Received: 28 January 2011; in revised form: 11 March 2011 / Accepted: 22 March 2011 /
Published: 25 March 2011
Abstract: Gene silencing by siRNA (synthetic dsRNA of 21-25 nucleotides) is a well
established biological tool in gene expression studies and has a promising therapeutic
potential for difficult-to-treat diseases. Five fatty acids of various chain length and
oxidation state (C12:0, C18:0, C18:1, C18:2, C22:1) were conjugated to the naturally
occurring polyamine, spermine, and evaluated for siRNA delivery and gene knock-down.
siRNA delivery could not be related directly to gene silencing efficiency as N4,N9-dierucoyl
spermine resulted in higher siRNA delivery compared to N4,N9-dioleoyl spermine.
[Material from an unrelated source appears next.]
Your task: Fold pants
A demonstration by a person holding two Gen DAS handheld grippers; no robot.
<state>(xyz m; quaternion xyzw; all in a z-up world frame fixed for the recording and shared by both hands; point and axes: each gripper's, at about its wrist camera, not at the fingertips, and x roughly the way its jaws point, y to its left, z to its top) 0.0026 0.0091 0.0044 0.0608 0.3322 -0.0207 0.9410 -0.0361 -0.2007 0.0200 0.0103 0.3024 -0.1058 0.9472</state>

GFP
silencing in HeLa cells showed that the unsaturated fatty acid amides are more efficient
than saturated fatty acid amides, with N4,N9-dioleoyl spermine resulting in the most
efficient gene silencing in the presence of serum. The alamarBlue cell viability assay
showed that fatty acid amides of spermine have good viability (75%–85% compared to
control) except N4,N9-dilauroyl spermine which resulted in low cell viability. These results
prove that unsaturated fatty acid amides of spermine are efficient, non-toxic, non-viral
vectors for siRNA mediated gene silencing.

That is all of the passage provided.